---

03/2019 <p style="text-align: right">Anton Panchenko</p>


![Titanic](https://cdn-static.denofgeek.com/sites/denofgeek/files/styles/main_wide/public/2015/10/raise-main.jpg?itok=QBxamb0z)

In [None]:
from sys import version
print("python", version)

import os
import re
import numpy as np
print("numpy", np.__version__)

import pandas as pd
print("pandas", pd.__version__)

import seaborn as sns
print("seaborn", sns.__version__)

from sklearn.preprocessing import LabelEncoder
from sklearn import model_selection
from sklearn import linear_model
from sklearn import metrics

import xgboost as xgb
print("xgboost", xgb.__version__)

os.listdir("../input")

## Introduction

Load and merge datasets, meet data

In [None]:
train = pd.read_csv('../input/train.csv')
test = pd.read_csv('../input/test.csv')
data = train.append(test, sort=False)
data.sample(5)

Look at types and incomplete features

In [None]:
def count(df:pd.DataFrame):
    stat = pd.DataFrame([df.dtypes, df.count(), df.isna().sum()], index=['dtypes', 'values', 'nans'])
    return stat.sort_values(by=['values'], axis=1, ascending=False)

count(data)

It seems we have 1309 objects.
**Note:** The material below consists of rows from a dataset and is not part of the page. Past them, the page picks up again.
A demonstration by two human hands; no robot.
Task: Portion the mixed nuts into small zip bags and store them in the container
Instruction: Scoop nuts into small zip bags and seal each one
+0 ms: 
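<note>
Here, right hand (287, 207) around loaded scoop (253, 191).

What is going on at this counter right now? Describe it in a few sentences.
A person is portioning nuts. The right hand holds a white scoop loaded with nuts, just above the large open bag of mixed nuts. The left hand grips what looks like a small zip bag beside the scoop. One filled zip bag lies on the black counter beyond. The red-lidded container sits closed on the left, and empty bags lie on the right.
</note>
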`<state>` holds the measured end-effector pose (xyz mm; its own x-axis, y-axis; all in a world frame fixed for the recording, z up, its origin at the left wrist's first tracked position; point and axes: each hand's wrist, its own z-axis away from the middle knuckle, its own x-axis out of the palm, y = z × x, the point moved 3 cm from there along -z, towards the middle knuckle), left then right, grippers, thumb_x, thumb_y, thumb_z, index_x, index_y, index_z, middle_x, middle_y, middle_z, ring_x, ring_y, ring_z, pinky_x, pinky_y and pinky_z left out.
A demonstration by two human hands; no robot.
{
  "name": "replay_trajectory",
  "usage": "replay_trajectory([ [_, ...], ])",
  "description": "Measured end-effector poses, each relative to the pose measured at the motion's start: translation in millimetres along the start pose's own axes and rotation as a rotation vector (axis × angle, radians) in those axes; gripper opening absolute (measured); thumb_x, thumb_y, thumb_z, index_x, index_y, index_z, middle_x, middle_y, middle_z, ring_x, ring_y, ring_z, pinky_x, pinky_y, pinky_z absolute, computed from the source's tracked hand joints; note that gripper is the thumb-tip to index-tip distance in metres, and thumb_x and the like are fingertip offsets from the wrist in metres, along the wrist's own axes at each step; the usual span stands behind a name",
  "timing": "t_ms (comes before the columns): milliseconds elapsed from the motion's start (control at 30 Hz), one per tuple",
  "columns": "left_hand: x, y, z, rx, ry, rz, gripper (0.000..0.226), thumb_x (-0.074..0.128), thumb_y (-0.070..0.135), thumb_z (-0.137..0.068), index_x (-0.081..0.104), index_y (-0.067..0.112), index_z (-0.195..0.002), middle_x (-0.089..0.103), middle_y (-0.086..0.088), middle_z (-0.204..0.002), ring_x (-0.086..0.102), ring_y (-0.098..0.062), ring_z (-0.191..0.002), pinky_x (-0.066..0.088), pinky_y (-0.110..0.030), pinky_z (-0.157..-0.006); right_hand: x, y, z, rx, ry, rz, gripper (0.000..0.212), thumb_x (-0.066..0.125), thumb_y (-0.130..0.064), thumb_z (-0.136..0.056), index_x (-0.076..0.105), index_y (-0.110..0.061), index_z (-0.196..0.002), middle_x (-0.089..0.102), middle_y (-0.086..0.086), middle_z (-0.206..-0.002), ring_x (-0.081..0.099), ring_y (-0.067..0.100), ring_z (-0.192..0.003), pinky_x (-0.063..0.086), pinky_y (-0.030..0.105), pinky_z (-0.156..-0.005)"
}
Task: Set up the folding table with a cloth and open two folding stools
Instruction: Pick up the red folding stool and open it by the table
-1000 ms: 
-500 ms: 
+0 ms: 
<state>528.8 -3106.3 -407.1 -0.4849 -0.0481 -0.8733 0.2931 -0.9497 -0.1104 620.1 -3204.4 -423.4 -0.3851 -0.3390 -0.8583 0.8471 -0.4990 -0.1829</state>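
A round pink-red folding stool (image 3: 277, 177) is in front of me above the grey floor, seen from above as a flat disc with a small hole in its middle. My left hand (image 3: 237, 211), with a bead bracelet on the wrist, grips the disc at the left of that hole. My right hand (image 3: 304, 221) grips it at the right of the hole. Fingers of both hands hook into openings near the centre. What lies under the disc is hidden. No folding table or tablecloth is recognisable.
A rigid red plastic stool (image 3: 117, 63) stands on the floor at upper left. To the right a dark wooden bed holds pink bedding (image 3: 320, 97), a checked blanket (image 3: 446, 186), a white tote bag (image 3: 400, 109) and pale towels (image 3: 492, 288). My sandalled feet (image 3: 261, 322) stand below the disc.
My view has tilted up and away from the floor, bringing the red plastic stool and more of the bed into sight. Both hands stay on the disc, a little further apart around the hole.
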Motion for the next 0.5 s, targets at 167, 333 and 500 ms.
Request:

Incomplete features are:
- Fare
- Embarked
- Age
- Cabin


## Check tickets

In [None]:
def value_counts(feature:pd.Series):
    df = pd.DataFrame([feature.value_counts()], index=[feature.name])
    df['nan'] = feature.isna().sum()
    return df

def encode_cat(df:pd.DataFrame, label:str):
    target = label.lower() + '_cat'
    if target in df:
        df.drop(columns=target, inplace=True)
    notna = df[label].notna()
    y = df[notna].loc[:, label]
    df.loc[notna, target] = LabelEncoder().fit_transform(y).astype('int32')
    return value_counts(df[target])

encode_cat(data, 'Ticket')

## Create FamilySize and Alone features

In [None]:
data['family_size'] = data['SibSp'] + data['Parch'] + 1

data['alone'] = 0
data.loc[data['family_size'] == 1, 'alone'] = 1

value_counts(data['alone'])

## Encode Sex

In [None]:
encode_cat(data, 'Sex')

## Extract Title from Name

In [None]:
data['title'] = data['Name'].str.extract(r', (.*?)\.', expand=False)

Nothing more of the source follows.